🔥🔥The US presidential debate has ended, and the Chinese crypto market may be unblocked

Background brief

As the dust of the US presidential debate has settled, the world's attention has turned to the East, paying attention to the future direction of China's crypto market. Wang Yang, vice president of the Hong Kong University of Science and Technology, recently spoke out and put forward unique insights on China's current cryptocurrency policy.

Wang Yang's point of view

Reflection on the total ban on mining: Wang Yang believes that China's decision to completely ban cryptocurrency mining is "very unwise". This move has caused a large number of miners to flow to the United States, bringing the latter up to $4 billion in tax revenue.

Proposal for state-owned enterprises to mine or invest: He suggested that it would be better to let state-owned enterprises participate in mining or invest to ensure that risks are effectively controlled.

Impact of Trump's election: If Trump comes to power, China may need to "re-evaluate all these policies" because Trump's recent stance on Bitcoin and cryptocurrency has undergone a 180-degree turn, and he has publicly expressed support for the self-custody of cryptocurrencies.

Hong Kong and blockchain

Current situation in Hong Kong: Wang Yang bluntly stated that Hong Kong is "too slow" in blockchain services and seems to be satisfied with the status quo.

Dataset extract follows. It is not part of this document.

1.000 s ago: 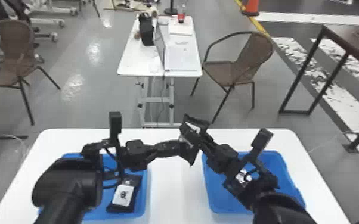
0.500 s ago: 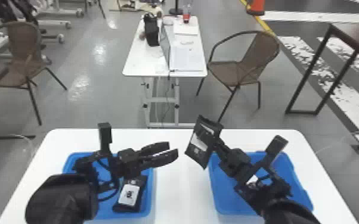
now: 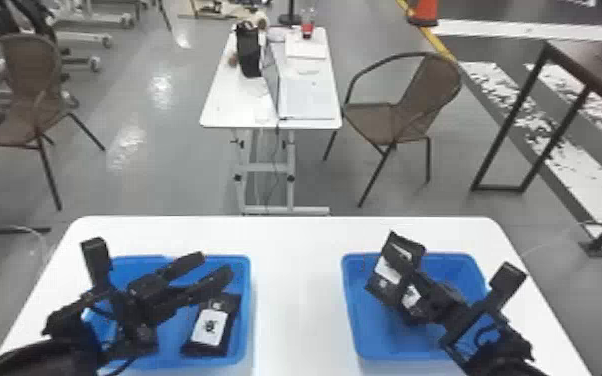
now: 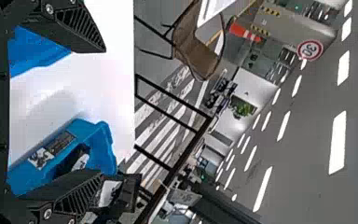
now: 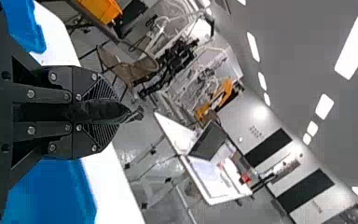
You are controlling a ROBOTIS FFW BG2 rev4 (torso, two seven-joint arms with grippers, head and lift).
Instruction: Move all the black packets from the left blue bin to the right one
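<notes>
Since the previous head view, the flat black packet with a white label [image 3: 386,266] had moved from mid-table to the lower right, over the right blue plastic bin [image 3: 375,345] – clamped by the right gripper [image 3: 410,286]. Left gripper [image 3: 211,267] had drawn back over the left blue plastic bin [image 3: 249,295], lower left, its fingers well apart and holding nothing.

Another black packet with a white label [image 3: 210,325] lay inside that bin, near its right wall. Both bins stood on a white rounded table [image 3: 297,270]. Beyond it were a white worktable [image 3: 235,107] at upper centre, a brown armchair [image 3: 407,102] just beside it – and an orange cone [image 3: 423,11] along the top edge.
</notes>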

The future of Hong Kong: He called on Hong Kong to have higher goals, determination and even faith to lead the development of the entire region, including the future direction of blockchain technology.

Market trends

Market-driven inevitability: Opening up cryptocurrencies is an inevitable result of market-driven, just as the US government has gradually accepted this trend.

Unchanging truth: Although market changes are not achieved overnight, there will always be a time when they are changed by the market.